O titular da pasta participou do “3º Simpósio Liberdade Econômica”, em Brasília. Fórum promovido pela Vector Consultoria em Relações Governamentais e Institucionais e que reuniu autoridades, especialistas e lideranças empresariais para debater soluções aos entraves regulatórios que impactam o ambiente de negócios no Brasil.
Após a sua participação na cerimônia de abertura, o ministro de portos e Aeroportos falou com jornalistas sobre o megaterminal. Silvio Costa Filho, afirmou estar “muito confortável” em relação à decisão da Agência Nacional de Transportes Aquaviários (ANTAQ).
“O que a gente defende é cada vez mais que o processo seja democrático, que dê segurança jurídica ao Brasil, mas, ao mesmo tempo, que você possa buscar grandes players econômicos de todo mundo que queiram operar no Porto de Santos”, disse.

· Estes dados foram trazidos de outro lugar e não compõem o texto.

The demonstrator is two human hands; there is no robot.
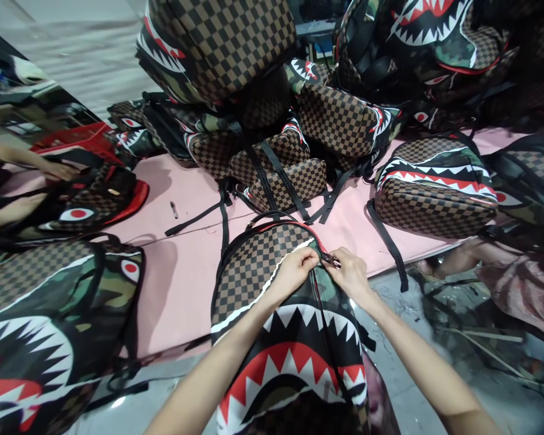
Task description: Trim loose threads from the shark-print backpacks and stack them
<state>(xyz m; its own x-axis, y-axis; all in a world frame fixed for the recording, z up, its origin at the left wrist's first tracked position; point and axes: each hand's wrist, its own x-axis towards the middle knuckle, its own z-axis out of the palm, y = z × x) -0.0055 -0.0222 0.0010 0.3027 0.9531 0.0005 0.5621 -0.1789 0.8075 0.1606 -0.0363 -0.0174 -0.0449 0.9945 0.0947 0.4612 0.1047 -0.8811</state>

O ministro de Portos e Aeroportos reconheceu também que eventual judicialização do leilão “naturalmente complica um pouco, mas faz parte do processo”. “Hoje, infelizmente, existe no Brasil a banalização da judicialização”, comentou.
Audiência Pública
Atualmente o edital está no TCU, que já se debruça sobre o tema. De acordo com informações dadas pela Agência Infra, a área técnica indicou nesta semana que deve se debruçar sobre a análise concorrencial do certame e ouvir os setores que têm interesse no projeto numa espécie de audiência pública presencial em Brasília. Confira a reportagem completa neste link.
Entenda o caso
Na última semana de maio, a ANTAQ aprovou a análise das contribuições objeto da Audiência Pública nº 02/2025-ANTAQ do processo licitatório do terminal de Santos.
O estudo em questão estabelecia dois cenários para a aprovação da diretoria: O primeiro, de determinar que o vencedor do leilão, caso fosse alguma empresa que já atuasse no Cais Santista, deveria abrir mão de suas operações para atuar no novo terminal.
O segundo era de estabelecer restrições à participação, na primeira fase do leilão, de empresas controladas, total ou parcialmente, por operadores que já atuam no complexo. Na prática, a proposta da Antaq impede a participação de empresas como Maersk e MSC, sócias no terminal BTP, e também a DP World e a Santos Brasil, adquirida em 2024 pela CMA CGM, na primeira fase do leilão.
No mesmo dia, a Frente Parlamentar Mista de Portos e Aeroportos (FPPA) e a Frente Parlamentar Pelo Brasil Competitivo (FPBC) publicaram uma nota conjunta demonstrando preocupações com a decisão da ANTAQ.
O colegiado, presidido pelo deputado federal Paulo Alexandre Barbosa, considera essencial que o processo licitatório ocorra de forma isonômica, transparente e célere, permitindo a ampla participação de todos os agentes econômicos interessados.
Segundo a FPPA, a expansão da capacidade portuária é imprescindível para reduzir gargalos logísticos, ampliar a eficiência do sistema e garantir a competitividade dos produtos brasileiros no mercado internacional.
Atualmente, o Porto de Santos responde por cerca de 40% da movimentação nacional de contêineres, mas há mais de uma década não registra adição significativa de capacidade. O tempo médio de fila de navios já supera 36 horas, com crescimento anual de 27%.
“Estamos vivendo um colapso anunciado. A falta de novos terminais, como o Tecon Santos 10, compromete a eficiência logística, prejudica os exportadores e impacta diretamente o consumidor, que paga mais caro pela ineficiência do sistema.”, falou o presidente da FPPA.
Mesmo com o apelo das frentes e de diversas entidades, o governo decidiu por manter a decisão da ANTAQ e enviar o processo para o TCU. Empresas que operam no Porto de Santos já sinalizaram que, caso a restrição seja mantida pela Corte de Contas, o processo de leilão do Tecon Santos 10 deverá ser judicializado.